In 1886, when he got an inkling that bison were on their last legs back in his home country, he headed to Montana and shot 25 of them. Despite their importance to the story of the westward spread of white settlers across the continent, there were no bison specimens in museum collections at the time. His hunt is considered the last successful bison hunt in the U.S. He arranged the best-looking specimens in a diorama standing around a drying up water hole, looking solemn.
Two decades after Hornaday’s death in 1937, while workers at the Smithsonian museum were dismantling his bison display they found a note he wrote (a time capsule within a time capsule) pleading to the future caretakers. It read:
To my illustrious successor:
Dear Sir, Enclosed please find a brief and truthful account of the capture of the specimens which compose this group. The Old Bull, the young cow, and the yearling Calf you find here were killed by yours truly. When I am dust and ashes, I beg you to protect these specimens from deterioration and destruction. Of course they are crude productions in comparison with what you may produce, but you must remember at this time (A.D. 1888. March 7.), the American School of Taxidermy has only just been recognized. Therefore give the devil his due and revile not.
Wm. T. Hornaday. Chief Taxidermist, U.S. National Museum
Though they appreciated his note and novel delivery, they did not heed it. They put his bison in the basement and replaced them with freshly skinned bison. Bison that had never been wild. The original mounts were taken out of storage, scattered around the country, and almost lost until Douglas Coffman hunted down the nearly forgotten specimens. He had them restored in the 1980s and 1990s. They are now on display at the Museum of the Northern Great Plains in Fort Benton, Montana. Including the original glass eyeballs. A shrine to the invisible fence of history.

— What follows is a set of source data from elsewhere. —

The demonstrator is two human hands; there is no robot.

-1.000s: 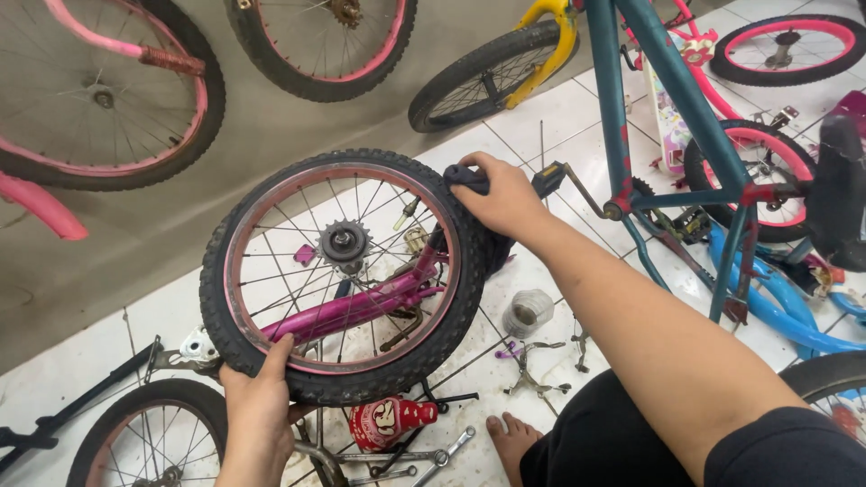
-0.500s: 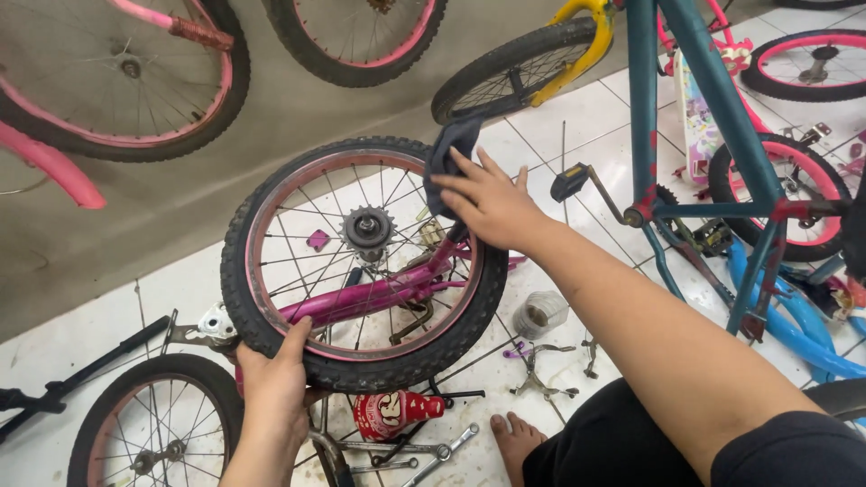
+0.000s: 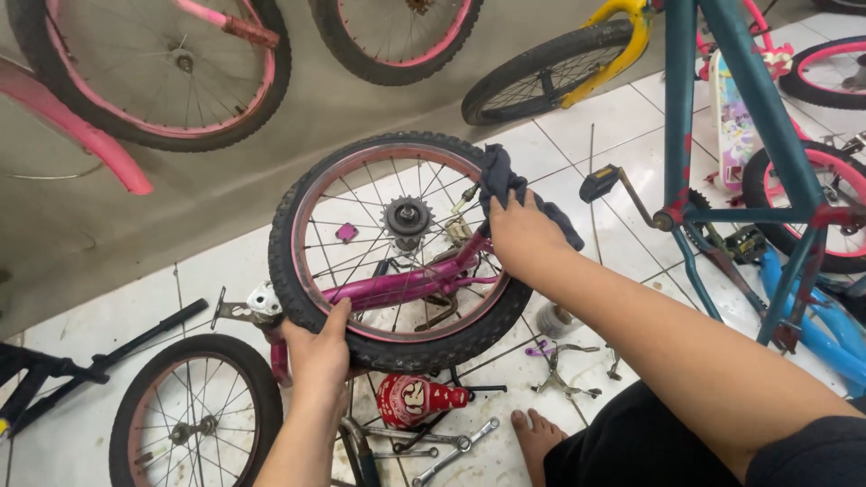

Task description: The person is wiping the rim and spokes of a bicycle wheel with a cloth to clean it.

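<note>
White tile floor [image 3: 595, 153], bikes all around | middle of frame: small wheel [image 3: 397, 252] on pink frame [image 3: 406, 287] | your left hand [image 3: 317, 347] grips tyre's bottom edge | your right hand [image 3: 523, 236] presses dark rag [image 3: 505, 185] on rim's right side | rim looks partly wiped, left side not yet

Bright even daylight, soft shadows, mild glare on white floor tiles [image 3: 622, 135], sharp focus, slight wide-angle edge stretch.

My left hand [image 3: 317, 353] grips the wheel [image 3: 401, 252] by its tyre; my right hand [image 3: 523, 236] presses a dark rag [image 3: 502, 177] on the rim.
</note>
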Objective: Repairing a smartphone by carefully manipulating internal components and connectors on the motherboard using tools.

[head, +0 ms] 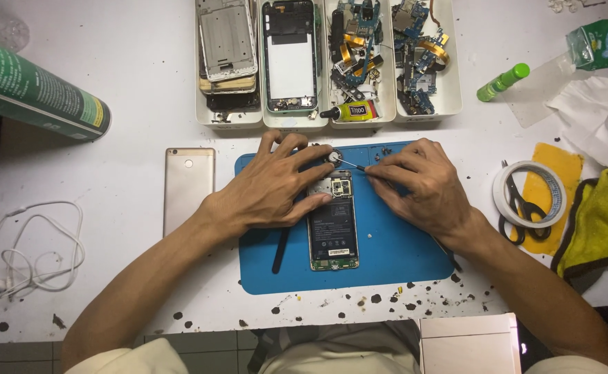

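Worktop (131,291) seen from above, left to right. My left hand (269,187) lies flat, fingers spread, pinning the top of an opened phone (332,221) on the blue mat (394,256). My right hand (421,180) is closed around a thin screwdriver (349,164), tip at a small round part (332,156) above the phone. I judge a slip could scratch the board or flick a tiny screw off the mat.

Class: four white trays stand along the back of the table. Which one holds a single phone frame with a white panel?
The second tray from the left. Its neighbour on the left holds stacked frames; the two right trays hold loose circuit boards and cables.
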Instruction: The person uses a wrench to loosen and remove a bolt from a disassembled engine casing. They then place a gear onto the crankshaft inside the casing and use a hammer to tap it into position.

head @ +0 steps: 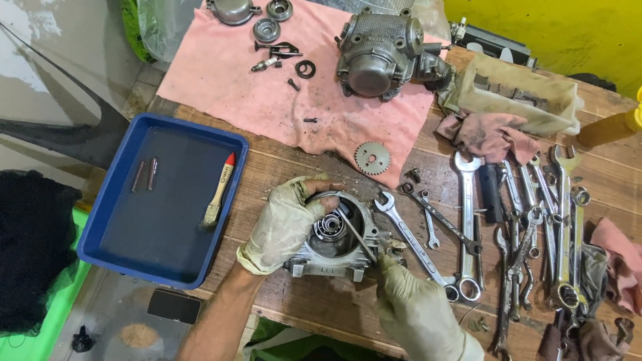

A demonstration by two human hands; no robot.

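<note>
1. Gloves cover both hands. The right hand (414, 304), nearest the camera, pinches a thin metal rod (356, 234) between its fingertips; the rod slants up and left into the round opening of a grey metal engine cover (334, 241).
2. The left hand (284, 224) grips the engine cover from its left side, with fingers curled over the upper rim. The cover rests on the wooden desk (314, 307), near its front edge.
3. Just right of the cover, a combination wrench (414, 242) lies slanted on the desk, beside a smaller spanner (428, 224).
4. Further right, a spread of many spanners (535, 234) covers the desk beside dirty rags.
5. Left of the cover sits a blue tray (93, 251) holding a paintbrush (219, 190) with a red-tipped handle and two small pins (145, 174).
6. Beyond the cover, a toothed sprocket (372, 158) lies on the edge of a pink cloth (221, 73).
7. Farthest away on the cloth stand a large engine cylinder head (378, 53), round caps and small loose parts.
</note>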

Martha Maxwell is now recognised as the first female taxidermist to prepare her own skins and mounts, AND the first taxidermist to pose animals in a natural position in a realistic natural history display. In her pursuit to understand and document the natural world, she discovered several species not known to live in Colorado, including the black-footed ferret and a subspecies of the Eastern Screech owl. In 1877, in tribute to Martha, that owl was given the scientific name, (now) Magascops asio maxwelliae.
The Hornaday Smithsonian group of bison is one of the most significant collections emblematic of the human wildlife interactions that took place during the gilded age in North America. A three-dimensional reminder of the legendary abundance of the plains and the casualties of manifest destiny. Or, maybe to you they represent the trash heap of American imperialism, the fetishistic colonial gaze, an archetype of the failures and successes of the conservation movement, or something else entirely? You can stand in front of them at a free museum and report back.
About herself, Martha wrote:
My life is one of physical work, an effort to prove the words spoken by more gifted women…. The world demands proof of womans [sic] capacities, without it words are useless.
Considering that sentiment, it is especially sad that the fruits of her labour were lost to time. But the juxtaposition of these two stories reminds me that the records from the past are biased, limited, and obvs, written by those in power. Objects iteratively create and preserve memories. Annatomized in the smallest way here, the stories we tell about the past and the cultural memory keeping done by museums have a role in structuring our current reality.